Biden’s approval of an oil lease sale will keep the door open to drilling in Alaska’s Arctic refuge
JUNIAU, Alaska — The Biden administration has approved plans to sell oil and gas leases in Alaska, leaving the door open for drilling in some of the pristine territory. Arctic National Nature Reserve.
The sale will take place on January 9, less than two weeks before President Joe Biden leaves office. It includes a fraction of the total land available for bidding about four years ago at a sale held during the Trump administration.
Newly elected President Donald Trump has promised this during his last run for the White House to expand U.S. oil drilling, and he has pointed to the passage of a 2017 law that made Monday’s announcement possible as a high point when it comes to Alaska’s policy.
The 2017 law mandated two lease sales by the end of 2024, but major oil companies withheld the first sale. The Biden administration assessed the leasing programand seven leases from the first sale were eventually cancelled.
It’s unclear. A lease sale is one step in a long process, one that can often become embroiled in lawsuits. Lawsuits are ongoing over the first lease sale, and environmentalists have vowed to go to court to keep drilling out of the refuge.
There are other examples as well: the Biden administration’s adoption of big government Willow oil project in the National Petroleum Reserve-Alaska, west of the refuge, has yet to be settled in court, nearly two years after it was given the green light to move forward. The company behind Willow, ConocoPhillips Alaska, is now continuing to work on the project.
Once leases are issued for the refuge, potential exploration or development plans would still need to undergo an environmental review, according to the U.S. Bureau of Land Management.
The law called for lease sales in the refuge’s coastal plain, a swath of about 1.5 million hectares (more than 6 million acres) of the vast, wild refuge bordering the Beaufort Sea. The coastal plain covers a small part of the refuge, which features an array of landscapes and provides habitat for wildlife including polar bears, caribou, musk oxen and birds. The debate over whether the coastal plain should be opened to drilling has been going on for decades.
Indigenous Gwich’in leaders consider the coastal plain sacred, and caribou, the Gwich’in, rely on calves there. Meanwhile, leaders of the Iñupiaq community of Kaktovik, which is located in the refuge, have supported the drilling.
The Bureau of Land Management said the area that would be available for leasing next month requires the smallest possible footprint of potential surface disturbance and avoids key areas where polar bears and caribou calve. This would amount to 400,000 acres (nearly 162,000 hectares), the minimum required by the 2017 law, the agency said. That compares with about 1.1 million acres included in the initial sale.
The bids in the first sale were for nearly 553,000 acres (about 224,000 hectares), the agency said at the time. Two of the leases were later canceled by the small companies that owned them amid legal wrangling and uncertainty over the drilling program. Seven leases acquired by a state-owned company were canceled by the Biden administration. There is a lawsuit regarding the termination of the lease.

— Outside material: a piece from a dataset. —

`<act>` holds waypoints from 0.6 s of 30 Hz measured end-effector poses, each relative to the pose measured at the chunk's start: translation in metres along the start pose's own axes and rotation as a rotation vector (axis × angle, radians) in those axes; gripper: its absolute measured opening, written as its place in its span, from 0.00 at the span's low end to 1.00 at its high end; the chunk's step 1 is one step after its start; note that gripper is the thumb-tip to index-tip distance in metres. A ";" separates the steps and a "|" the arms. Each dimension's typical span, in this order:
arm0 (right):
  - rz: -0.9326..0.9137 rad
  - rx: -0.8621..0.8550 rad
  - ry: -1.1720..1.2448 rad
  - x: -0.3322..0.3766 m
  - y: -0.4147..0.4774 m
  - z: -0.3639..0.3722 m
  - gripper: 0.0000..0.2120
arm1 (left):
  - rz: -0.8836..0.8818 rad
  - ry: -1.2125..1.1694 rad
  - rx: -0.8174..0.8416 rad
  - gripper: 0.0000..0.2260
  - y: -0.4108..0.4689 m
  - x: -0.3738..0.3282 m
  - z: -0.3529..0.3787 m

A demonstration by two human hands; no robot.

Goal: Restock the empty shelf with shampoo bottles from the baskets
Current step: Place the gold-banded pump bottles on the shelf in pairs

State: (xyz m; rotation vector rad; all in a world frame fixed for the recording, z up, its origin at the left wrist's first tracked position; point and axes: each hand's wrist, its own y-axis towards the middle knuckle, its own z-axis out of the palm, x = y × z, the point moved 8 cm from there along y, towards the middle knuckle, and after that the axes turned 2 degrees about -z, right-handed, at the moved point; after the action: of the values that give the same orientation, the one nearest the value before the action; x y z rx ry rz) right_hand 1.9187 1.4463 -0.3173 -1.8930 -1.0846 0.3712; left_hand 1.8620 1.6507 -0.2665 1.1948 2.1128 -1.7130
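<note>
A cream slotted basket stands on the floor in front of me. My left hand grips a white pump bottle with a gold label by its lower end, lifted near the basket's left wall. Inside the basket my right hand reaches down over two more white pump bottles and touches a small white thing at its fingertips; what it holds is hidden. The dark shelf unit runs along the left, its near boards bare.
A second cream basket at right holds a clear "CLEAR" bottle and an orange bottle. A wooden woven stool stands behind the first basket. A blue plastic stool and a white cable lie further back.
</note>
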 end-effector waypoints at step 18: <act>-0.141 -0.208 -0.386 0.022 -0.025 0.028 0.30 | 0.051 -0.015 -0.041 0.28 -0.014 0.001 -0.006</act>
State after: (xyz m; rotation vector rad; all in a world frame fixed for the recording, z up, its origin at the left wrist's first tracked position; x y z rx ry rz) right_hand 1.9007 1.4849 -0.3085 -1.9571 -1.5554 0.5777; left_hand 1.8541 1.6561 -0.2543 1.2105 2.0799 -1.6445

Erik Grafe, an attorney with Earthjustice who has been involved in lawsuits surrounding the refuge, said his organization would go to court “as often as necessary” to protect the refuge from oil drilling.
Many environmentalists and climate scientists have urged a phase-out of fossil fuels to avert the worst effects of climate change.
Although the Bureau of Land Management has said the coastal plain could hold 4.25 billion to 11.8 billion barrels of recoverable oil, there is limited information on the quantity and quality of the oil there.
Drilling supporters, including some Alaska political leaders, have expressed frustration with the restrictions placed on the planned lease sales and said they hope for a change in approach under Trump.
Nagruk Harcharek, president of Voice of the Arctic Iñupiat, an advocacy group whose members include Alaska North Slope leaders, characterized the scope of the new lease as “a deliberate attempt by the Biden administration’s Department of the Interior to maximize development potential undermine” in the future. refuge.
He said it goes against the wishes of North Slope Iñupiat, especially those in Kaktovik.